>>

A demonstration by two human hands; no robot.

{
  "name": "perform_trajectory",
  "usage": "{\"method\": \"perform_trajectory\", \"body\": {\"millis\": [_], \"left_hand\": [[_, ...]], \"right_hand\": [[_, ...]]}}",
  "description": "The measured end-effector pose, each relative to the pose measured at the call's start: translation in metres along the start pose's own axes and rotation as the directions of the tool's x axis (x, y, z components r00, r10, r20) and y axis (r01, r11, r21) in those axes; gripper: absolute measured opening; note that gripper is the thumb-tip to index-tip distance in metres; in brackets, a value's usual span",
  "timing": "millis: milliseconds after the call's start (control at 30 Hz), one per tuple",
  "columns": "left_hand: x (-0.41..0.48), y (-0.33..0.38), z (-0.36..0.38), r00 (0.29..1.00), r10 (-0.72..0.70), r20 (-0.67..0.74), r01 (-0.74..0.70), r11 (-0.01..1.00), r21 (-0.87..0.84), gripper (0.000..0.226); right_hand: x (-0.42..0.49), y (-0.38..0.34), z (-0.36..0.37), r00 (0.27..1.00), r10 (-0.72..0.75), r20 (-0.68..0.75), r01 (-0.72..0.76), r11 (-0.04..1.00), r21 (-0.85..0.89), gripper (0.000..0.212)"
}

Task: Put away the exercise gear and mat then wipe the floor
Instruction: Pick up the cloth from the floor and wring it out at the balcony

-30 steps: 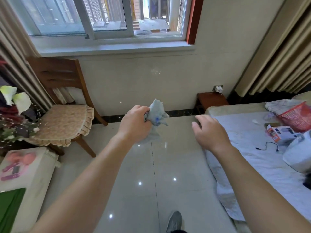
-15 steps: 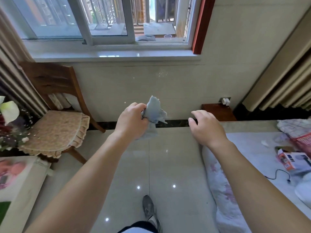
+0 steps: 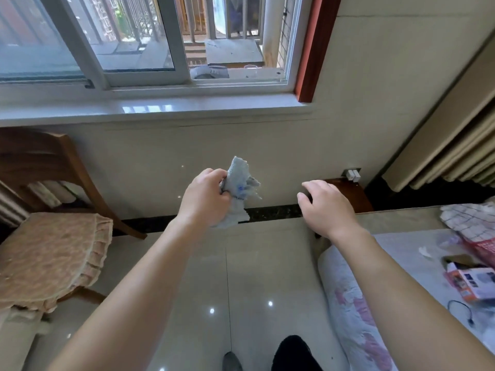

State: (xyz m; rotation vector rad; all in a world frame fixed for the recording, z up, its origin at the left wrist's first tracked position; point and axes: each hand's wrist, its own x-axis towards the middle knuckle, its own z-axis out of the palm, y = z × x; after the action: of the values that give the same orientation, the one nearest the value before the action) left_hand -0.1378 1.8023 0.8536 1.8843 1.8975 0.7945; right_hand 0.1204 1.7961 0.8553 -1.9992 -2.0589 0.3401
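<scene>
1. Head view: left hand (image 3: 205, 198) grips a crumpled pale blue cloth (image 3: 239, 192) at frame centre, raised above the glossy floor (image 3: 257, 277).
2. Right hand (image 3: 328, 207) hovers beside it, fingers loosely spread, holding nothing.
3. Chair (image 3: 51, 236) stands at left.

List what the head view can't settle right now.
- Cloth: bunched in the left hand, so its full shape is hidden.
- Right hand: seen from the back; palm side hidden.
- Chair: cut off by the left edge.
- Small box on the bed: print too small to read.
- Shoe: cut by the bottom edge.
</scene>
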Motion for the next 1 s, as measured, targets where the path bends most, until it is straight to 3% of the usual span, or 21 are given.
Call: {"method": "perform_trajectory", "body": {"millis": [433,1000], "left_hand": [[0.183,0.015,0.038,0.997,-0.070,-0.032,0.071,0.997,0.022,0.026],[0.398,-0.018,0.028,0.989,-0.104,-0.109,0.105,0.994,0.003,0.032]], "right_hand": [[0.206,0.032,-0.009,0.997,-0.061,0.046,0.060,0.998,0.033,0.043],[0.444,-0.021,-0.007,0.981,-0.179,0.076,0.180,0.983,-0.016,0.039]]}}
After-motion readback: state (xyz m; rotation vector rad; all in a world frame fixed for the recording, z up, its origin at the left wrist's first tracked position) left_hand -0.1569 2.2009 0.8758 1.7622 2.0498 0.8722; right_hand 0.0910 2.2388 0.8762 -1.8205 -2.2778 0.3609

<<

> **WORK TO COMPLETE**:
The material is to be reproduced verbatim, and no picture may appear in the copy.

> **FINISHED EXERCISE**:
A demonstration by two human hands; no robot.

{
  "name": "perform_trajectory",
  "usage": "{\"method\": \"perform_trajectory\", \"body\": {\"millis\": [_], \"left_hand\": [[_, ...]], \"right_hand\": [[_, ...]]}}",
  "description": "The measured end-effector pose, each relative to the pose measured at the call's start: translation in metres along the start pose's own axes and rotation as the directions of the tool's x axis (x, y, z components r00, r10, r20) and y axis (r01, r11, r21) in those axes; gripper: absolute measured opening; note that gripper is the thumb-tip to index-tip distance in metres; in brackets, a value's usual span",
  "timing": "millis: milliseconds after the call's start (control at 30 Hz), one per tuple",
  "columns": "left_hand: x (-0.41..0.48), y (-0.33..0.38), z (-0.36..0.38), r00 (0.29..1.00), r10 (-0.72..0.70), r20 (-0.67..0.74), r01 (-0.74..0.70), r11 (-0.01..1.00), r21 (-0.87..0.84), gripper (0.000..0.226); right_hand: x (-0.42..0.49), y (-0.38..0.34), z (-0.36..0.37), r00 (0.27..1.00), r10 (-0.72..0.75), r20 (-0.68..0.75), r01 (-0.72..0.76), r11 (-0.04..1.00), r21 (-0.85..0.89), gripper (0.000..0.212)"
}

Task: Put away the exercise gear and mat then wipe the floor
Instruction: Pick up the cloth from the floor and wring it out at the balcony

-30 steps: 
-15 steps: 
+0 steps: 

State: (xyz m; rotation vector rad; all in a world frame fixed for the recording, z up, its origin at the left wrist's first tracked position; point and axes: each hand's wrist, its own x-axis towards the middle knuckle, its own z-axis out of the palm, y = z × x; after the action: of the values that give the same orientation, the one nearest the value before the action) left_hand -0.1378 1.8023 0.8536 1.8843 1.8975 0.7945; right_hand 0.1204 1.7961 0.8553 -1.9992 -2.0589 0.3401
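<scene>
1. Head view: left hand (image 3: 205, 198) grips a crumpled pale blue cloth (image 3: 239, 192) at frame centre, raised above the glossy floor (image 3: 257, 277).
2. Right hand (image 3: 328, 207) hovers beside it, fingers loosely spread, holding nothing.
3. Chair (image 3: 51, 236) stands at left.

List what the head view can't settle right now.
- Cloth: bunched in the left hand, so its full shape is hidden.
- Right hand: seen from the back; palm side hidden.
- Chair: cut off by the left edge.
- Small box on the bed: print too small to read.
- Shoe: cut by the bottom edge.
</scene>
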Motion for the next 1 s, as measured, targets where the path bends most, until it is straight to 3% of the usual span, or 21 are given.
Call: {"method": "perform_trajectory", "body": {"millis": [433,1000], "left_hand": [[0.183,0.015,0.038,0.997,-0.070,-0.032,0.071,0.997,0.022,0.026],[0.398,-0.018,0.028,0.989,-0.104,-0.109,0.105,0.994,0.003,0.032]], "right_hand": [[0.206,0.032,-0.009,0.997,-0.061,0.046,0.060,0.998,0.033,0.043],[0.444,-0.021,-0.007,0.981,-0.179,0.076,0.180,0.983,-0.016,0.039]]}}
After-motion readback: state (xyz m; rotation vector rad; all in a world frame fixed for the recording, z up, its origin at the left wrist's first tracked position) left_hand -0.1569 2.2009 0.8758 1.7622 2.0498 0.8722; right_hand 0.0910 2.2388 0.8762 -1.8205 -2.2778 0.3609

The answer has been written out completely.